In 2025, an era straining with artificial intelligence and political upheaval, what is it about the simpler times depicted in Appalachian storytelling that garners strong appeal? Goforth has a good explanation.
“Dolly Parton said when things don’t go our way — whether it’s politically or whether it’s through some kind of tragedy, or if it’s something that feels like it just puts us somewhere we don’t want to be — she said the first thing we do is we go back to our community and we start there, and we change things there. I think the thing that’s so appealing about Appalachian culture is that it’s such a tight-knit community. If I were to describe mountain people, ‘stubborn’ would be the word I would use. Sometimes like you can’t tell people anything. They’re going to do what they want to do, you know, they’re characters. But stubborn in that I feel like they could survive no matter where you put them. I think that people are attracted to the Appalachian stories because they are so family oriented and they’re so community oriented.”
Diamonds in disaster
The devastation of Hurricane Helene in 2024 impacted many Appalachian residents significantly, including the Asheville area where Goforth lives.
“I think back on an event like the Titanic sinking, how so many people shared their stories no matter what angle they were coming from,” Goforth said. “And so, I think when something like this happens, everyone has their own personal story. And there’s so many of them. I mean, there’s countless stories about the tragedy, about where they were that day, how they felt, who they tried to get a hold of. But I think the thing that I’m most happy about was no matter how bad things got, for every one terrible thing I saw, there were probably 50 acts of kindness and beauty that people were doing.
”My friend Donald Davis has a story about his father that I just love so much. And he talks about how when something bad happens, how you try, if you can, to tell the story from every different angle. Like what was that person going through? What were you going through? What was it like on a national level? What was the relief effort like? And when you can view a story from all those angles, it helps you to understand and process these things for your own help and also for others. That’s where story can be healing.”
The Impact of ETSU
When graduating from high school, Goforth said he didn’t know where he wanted to go to college, but he’d heard about ETSU’s Bluegrass, Old-Time and Roots Music program. So he made a last-minute decision that he doesn’t regret.
“A lot of my friends had already decided what college they were going to. It took me a little while. But I visited, I loved it, I loved the area,” he said. “It was enough away from home to where I felt like I was having the college experience, but not too far away where I couldn't get back. And so, I enjoyed my time there.”

Given Goforth’s prowess with all things stringed, it may come as a surprise to learn that he was a music education major, playing the euphonium.
“I was a classical music person there,” he said. “I did both music genres while I was there.
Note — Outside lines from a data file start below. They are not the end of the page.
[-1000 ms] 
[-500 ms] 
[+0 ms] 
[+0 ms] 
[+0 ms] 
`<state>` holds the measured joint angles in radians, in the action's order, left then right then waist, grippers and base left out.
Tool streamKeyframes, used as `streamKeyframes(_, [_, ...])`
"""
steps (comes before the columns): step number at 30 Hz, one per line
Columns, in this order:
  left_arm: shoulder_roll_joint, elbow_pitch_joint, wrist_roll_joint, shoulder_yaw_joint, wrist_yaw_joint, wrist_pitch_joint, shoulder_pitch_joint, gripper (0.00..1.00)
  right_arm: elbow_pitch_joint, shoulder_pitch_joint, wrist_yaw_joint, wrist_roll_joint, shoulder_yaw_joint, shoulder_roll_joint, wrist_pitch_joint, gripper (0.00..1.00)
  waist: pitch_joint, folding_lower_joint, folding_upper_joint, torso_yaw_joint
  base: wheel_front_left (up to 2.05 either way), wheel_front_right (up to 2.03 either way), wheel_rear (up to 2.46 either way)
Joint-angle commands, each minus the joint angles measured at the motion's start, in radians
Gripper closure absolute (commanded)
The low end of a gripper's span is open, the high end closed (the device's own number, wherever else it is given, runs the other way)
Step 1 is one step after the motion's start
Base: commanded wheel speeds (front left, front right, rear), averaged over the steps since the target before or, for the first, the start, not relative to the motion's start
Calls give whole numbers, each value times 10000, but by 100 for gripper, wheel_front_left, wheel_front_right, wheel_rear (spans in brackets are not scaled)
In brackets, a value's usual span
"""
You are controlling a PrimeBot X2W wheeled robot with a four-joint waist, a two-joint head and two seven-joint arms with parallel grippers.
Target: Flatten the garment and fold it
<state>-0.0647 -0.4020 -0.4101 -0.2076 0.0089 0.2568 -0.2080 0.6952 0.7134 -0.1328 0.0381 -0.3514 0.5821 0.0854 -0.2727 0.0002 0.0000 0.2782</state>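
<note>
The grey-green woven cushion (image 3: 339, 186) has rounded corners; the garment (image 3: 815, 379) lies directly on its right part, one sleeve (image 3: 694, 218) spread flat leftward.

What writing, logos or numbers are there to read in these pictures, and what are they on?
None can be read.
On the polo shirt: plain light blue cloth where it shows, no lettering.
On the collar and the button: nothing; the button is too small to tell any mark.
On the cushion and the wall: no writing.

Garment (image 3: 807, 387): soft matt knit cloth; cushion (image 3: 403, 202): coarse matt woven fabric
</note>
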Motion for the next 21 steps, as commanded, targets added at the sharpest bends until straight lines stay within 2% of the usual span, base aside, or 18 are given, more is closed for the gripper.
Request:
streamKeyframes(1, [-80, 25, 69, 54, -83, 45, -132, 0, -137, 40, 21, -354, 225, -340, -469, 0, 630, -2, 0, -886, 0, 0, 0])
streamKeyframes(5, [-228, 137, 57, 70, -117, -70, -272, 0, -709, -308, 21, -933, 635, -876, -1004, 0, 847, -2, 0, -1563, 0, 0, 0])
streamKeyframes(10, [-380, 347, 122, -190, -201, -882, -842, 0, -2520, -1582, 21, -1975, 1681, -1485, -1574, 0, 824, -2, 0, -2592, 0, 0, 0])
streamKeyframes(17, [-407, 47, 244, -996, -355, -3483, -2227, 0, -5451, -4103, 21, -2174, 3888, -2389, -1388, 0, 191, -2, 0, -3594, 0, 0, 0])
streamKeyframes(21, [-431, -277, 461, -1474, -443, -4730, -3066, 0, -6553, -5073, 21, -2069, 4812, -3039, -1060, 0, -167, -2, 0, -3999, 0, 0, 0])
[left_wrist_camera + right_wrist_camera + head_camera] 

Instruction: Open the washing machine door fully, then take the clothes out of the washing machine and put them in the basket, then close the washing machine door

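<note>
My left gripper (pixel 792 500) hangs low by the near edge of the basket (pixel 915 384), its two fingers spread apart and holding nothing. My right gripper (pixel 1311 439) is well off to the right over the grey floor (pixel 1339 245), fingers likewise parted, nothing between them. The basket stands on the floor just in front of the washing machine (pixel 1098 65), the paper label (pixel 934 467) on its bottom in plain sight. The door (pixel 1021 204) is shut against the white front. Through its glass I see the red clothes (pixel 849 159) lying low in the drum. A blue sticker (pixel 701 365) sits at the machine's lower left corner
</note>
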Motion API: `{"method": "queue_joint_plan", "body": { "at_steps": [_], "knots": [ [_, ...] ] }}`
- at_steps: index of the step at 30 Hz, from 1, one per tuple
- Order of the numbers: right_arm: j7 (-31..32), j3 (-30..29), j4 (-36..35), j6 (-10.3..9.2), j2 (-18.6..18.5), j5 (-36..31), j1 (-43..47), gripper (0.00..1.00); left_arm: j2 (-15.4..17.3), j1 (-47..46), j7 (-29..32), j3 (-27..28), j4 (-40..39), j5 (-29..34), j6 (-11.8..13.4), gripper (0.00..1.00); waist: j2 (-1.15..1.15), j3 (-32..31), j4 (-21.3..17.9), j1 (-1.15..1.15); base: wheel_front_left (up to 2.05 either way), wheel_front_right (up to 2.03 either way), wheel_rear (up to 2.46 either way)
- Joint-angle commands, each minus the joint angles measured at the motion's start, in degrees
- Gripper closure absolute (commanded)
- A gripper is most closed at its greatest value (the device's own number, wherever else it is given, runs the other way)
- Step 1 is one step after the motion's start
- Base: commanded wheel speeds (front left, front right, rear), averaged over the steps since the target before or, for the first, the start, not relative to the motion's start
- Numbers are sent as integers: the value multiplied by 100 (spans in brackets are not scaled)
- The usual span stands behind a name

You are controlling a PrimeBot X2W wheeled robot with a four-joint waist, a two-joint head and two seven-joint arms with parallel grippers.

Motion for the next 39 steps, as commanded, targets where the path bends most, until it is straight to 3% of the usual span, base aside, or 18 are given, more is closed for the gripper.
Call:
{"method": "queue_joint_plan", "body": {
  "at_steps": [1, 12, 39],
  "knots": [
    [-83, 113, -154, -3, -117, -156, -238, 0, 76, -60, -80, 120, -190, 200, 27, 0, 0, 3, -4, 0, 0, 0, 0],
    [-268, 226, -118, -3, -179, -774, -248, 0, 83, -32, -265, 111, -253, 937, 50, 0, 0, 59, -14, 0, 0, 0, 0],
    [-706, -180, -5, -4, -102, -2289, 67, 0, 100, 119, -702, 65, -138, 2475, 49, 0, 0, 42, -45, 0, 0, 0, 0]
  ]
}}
And the thing that I loved about East Tennessee State, I think you couldn’t go to a better place for our type of music because of so much networking potential. I have so many friends who I met through ETSU that I could call at any moment if I needed an instrumentalist or a singer, or if I was down on my luck and needed work, I have 20 people I could call right now, you know, who are in the business who could help. It really is a family. And it’s a wonderful thing to be able to meet so many people that are as driven about this music as you are, and that makes you want to get better.”
It doesn't matter whether Josh Goforth is telling stories through song or spoken word (with an imaginary chaw of tobacco in his bulging cheek as he channels a family member). He proves that Appalachian storytelling can keep good company with the tall tales of infamous pirates and their buried treasure. But Goforth does something that Blackbeard likely never did: He leaves his audiences smiling.
Donna Davis is a North Carolina writer and columnist who covers music communities, events and artists.